Some years ago, I heard a writer say, "You know you have arrived when the publisher hires someone to write a 'Foreword' to your book." Well, I don't know about that, but later this fall I will have a third book published in 2009. And that book will have a Foreword written by an expert . . . and expert touting me, and my ideas, and my book. It's all so mesmerizing.

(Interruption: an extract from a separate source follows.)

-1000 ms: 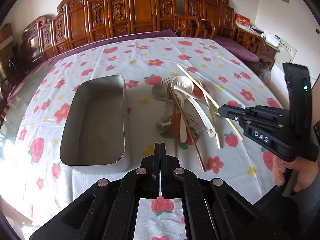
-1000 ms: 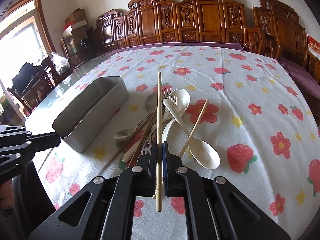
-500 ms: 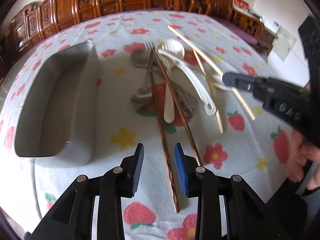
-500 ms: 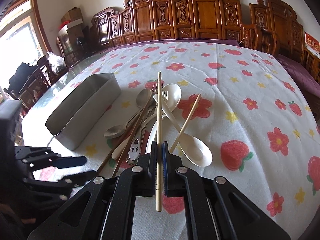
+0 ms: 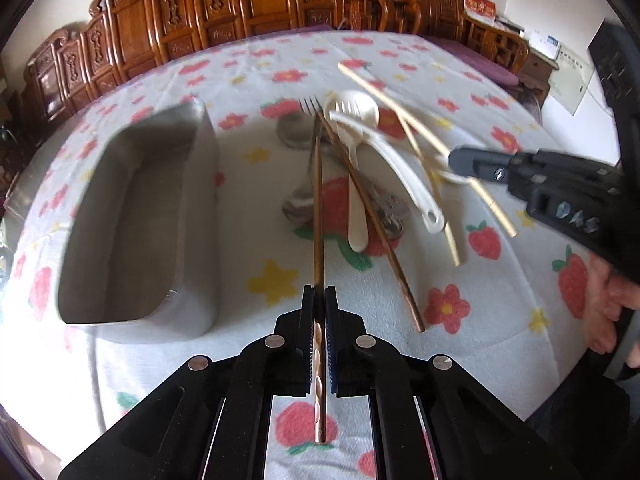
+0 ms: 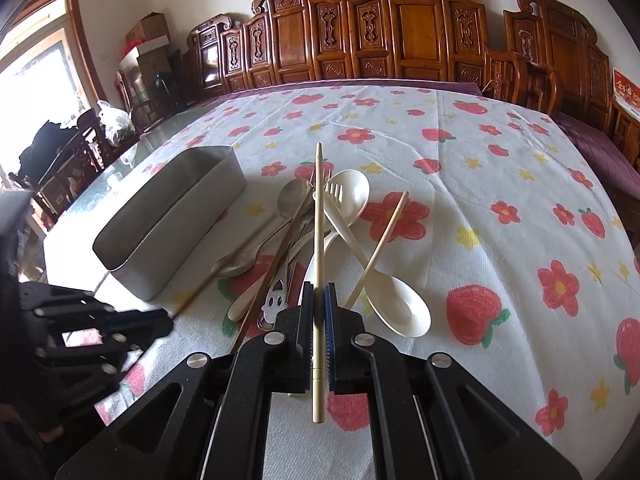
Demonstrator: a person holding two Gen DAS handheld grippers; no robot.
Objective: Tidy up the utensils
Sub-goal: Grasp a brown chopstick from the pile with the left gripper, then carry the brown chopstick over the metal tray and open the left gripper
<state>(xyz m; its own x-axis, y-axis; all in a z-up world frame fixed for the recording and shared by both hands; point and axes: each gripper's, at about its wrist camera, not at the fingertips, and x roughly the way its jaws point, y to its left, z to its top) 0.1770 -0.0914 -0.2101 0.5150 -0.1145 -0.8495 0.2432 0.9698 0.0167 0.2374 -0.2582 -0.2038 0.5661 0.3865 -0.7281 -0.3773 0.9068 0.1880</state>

I read the Foreword for the first time last week, and it goes something like this:

Mr. Outcalt has written the quintessential book for youth ministry in our time. This book is the greatest thing since bread was sliced and cut into little cubes for communion. The ideas you'll find in these pages are so astounding . . . believe me, you'll pee your pants. You won't be able to contain yourself. After you read this book, people will want to commit you to a loony bin . . . you'll be that excited. And folks, I'm an expert. I've actually been committed!

But Mr. Outcalt needs your help. For a mere $12.95, you can help a starving writer like him earn a decent wage. Otherwise, he's hurling fries when he turns 65. Breaking your book purchase down, that's only 5 cents a page. That's right, for 5 cents a page you can help Mr. Outcalt purchase bare essentials like deodorant, a Sham-Wow, and perhaps one or two donuts. He needs your help. And surely, even a busy youth leader like yourself can spare a few nickels. Have you checked under the sofa cushions in the youth lounge?

So please, for the love of God . . . buy this book. I mean, look at the dude. He's languishing people. In a few years, he won't even be able to tie his own shoe laces or remember his middle name. So, won't you help? Don't make me call Sally Struthers. I know you can do it. Thank you.